Leaving out every picture, quote the data below exactly as it appears.

▸ Source material
□ □ □ □ □
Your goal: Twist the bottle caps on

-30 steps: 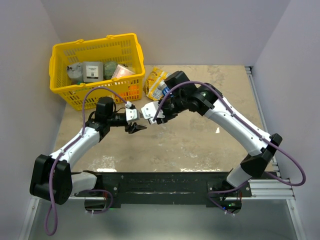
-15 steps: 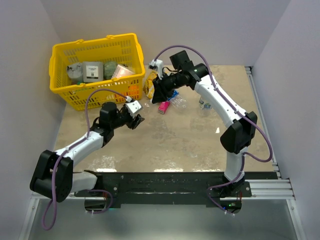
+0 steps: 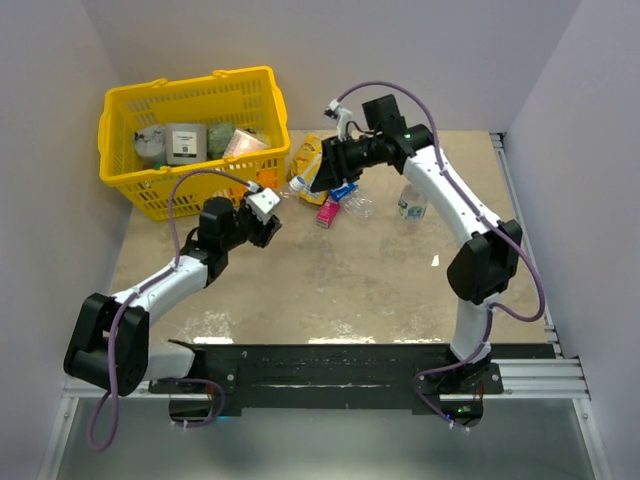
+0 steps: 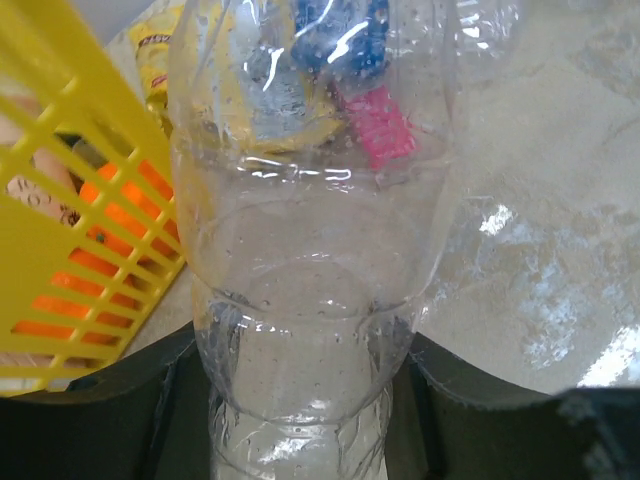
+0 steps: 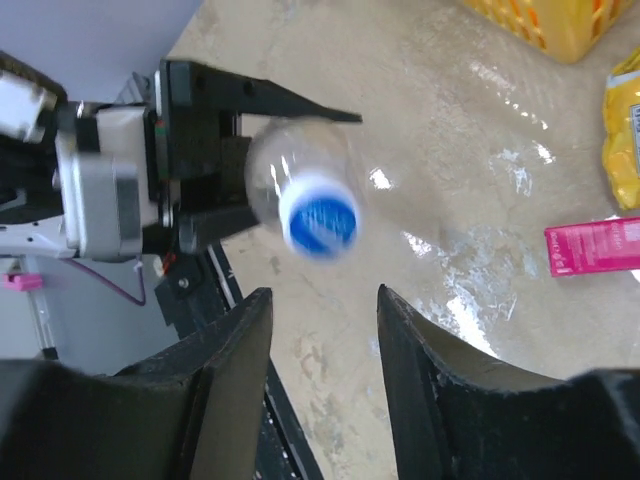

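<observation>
The left end effector (image 5: 265, 160) pinched the clear bottle (image 4: 300, 300) by its lower body above the worktop (image 5: 450, 150), its blue cap (image 5: 319, 217) facing the right end effector (image 5: 322, 300), which stood spread and clear of it. The bottle looked empty, light and easy to dent, so the cap rim seemed the best hold; no writing was readable.

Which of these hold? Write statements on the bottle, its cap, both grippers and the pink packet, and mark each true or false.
1. The left gripper holds a clear bottle. True.
2. That bottle's neck is bare. False: a blue cap sits on it.
3. The right gripper clamps the cap. False: its jaws stand open, apart from the cap.
4. A pink packet lies on the table. True.
</observation>
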### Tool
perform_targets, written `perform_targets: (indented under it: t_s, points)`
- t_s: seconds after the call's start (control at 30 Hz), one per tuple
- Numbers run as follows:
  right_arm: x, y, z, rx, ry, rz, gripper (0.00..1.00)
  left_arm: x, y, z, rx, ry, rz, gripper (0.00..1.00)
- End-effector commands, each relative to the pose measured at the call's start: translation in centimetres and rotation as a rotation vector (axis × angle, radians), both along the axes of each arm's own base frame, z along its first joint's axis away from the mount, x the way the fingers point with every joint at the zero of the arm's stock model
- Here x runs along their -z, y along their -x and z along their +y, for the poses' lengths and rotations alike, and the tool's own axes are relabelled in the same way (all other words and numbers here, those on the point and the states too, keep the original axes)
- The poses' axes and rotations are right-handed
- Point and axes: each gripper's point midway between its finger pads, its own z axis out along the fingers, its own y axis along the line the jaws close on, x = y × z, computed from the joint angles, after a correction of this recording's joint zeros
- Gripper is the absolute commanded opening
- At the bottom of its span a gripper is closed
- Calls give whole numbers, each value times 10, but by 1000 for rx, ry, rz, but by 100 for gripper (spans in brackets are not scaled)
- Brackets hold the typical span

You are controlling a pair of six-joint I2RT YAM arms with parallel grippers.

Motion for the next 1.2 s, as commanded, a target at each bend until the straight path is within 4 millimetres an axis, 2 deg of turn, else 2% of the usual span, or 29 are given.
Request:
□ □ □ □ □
▸ Solved exercise
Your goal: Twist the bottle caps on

-30 steps: 
-15 steps: 
+0 steps: 
+0 steps: 
+0 steps: 

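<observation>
The left end effector (image 5: 265, 160) pinched the clear bottle (image 4: 300, 300) by its lower body above the worktop (image 5: 450, 150), its blue cap (image 5: 319, 217) facing the right end effector (image 5: 322, 300), which stood spread and clear of it. The bottle looked empty, light and easy to dent, so the cap rim seemed the best hold; no writing was readable.

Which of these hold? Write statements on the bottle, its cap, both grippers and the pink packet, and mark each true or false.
1. The left gripper holds a clear bottle. True.
2. That bottle's neck is bare. False: a blue cap sits on it.
3. The right gripper clamps the cap. False: its jaws stand open, apart from the cap.
4. A pink packet lies on the table. True.
</observation>
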### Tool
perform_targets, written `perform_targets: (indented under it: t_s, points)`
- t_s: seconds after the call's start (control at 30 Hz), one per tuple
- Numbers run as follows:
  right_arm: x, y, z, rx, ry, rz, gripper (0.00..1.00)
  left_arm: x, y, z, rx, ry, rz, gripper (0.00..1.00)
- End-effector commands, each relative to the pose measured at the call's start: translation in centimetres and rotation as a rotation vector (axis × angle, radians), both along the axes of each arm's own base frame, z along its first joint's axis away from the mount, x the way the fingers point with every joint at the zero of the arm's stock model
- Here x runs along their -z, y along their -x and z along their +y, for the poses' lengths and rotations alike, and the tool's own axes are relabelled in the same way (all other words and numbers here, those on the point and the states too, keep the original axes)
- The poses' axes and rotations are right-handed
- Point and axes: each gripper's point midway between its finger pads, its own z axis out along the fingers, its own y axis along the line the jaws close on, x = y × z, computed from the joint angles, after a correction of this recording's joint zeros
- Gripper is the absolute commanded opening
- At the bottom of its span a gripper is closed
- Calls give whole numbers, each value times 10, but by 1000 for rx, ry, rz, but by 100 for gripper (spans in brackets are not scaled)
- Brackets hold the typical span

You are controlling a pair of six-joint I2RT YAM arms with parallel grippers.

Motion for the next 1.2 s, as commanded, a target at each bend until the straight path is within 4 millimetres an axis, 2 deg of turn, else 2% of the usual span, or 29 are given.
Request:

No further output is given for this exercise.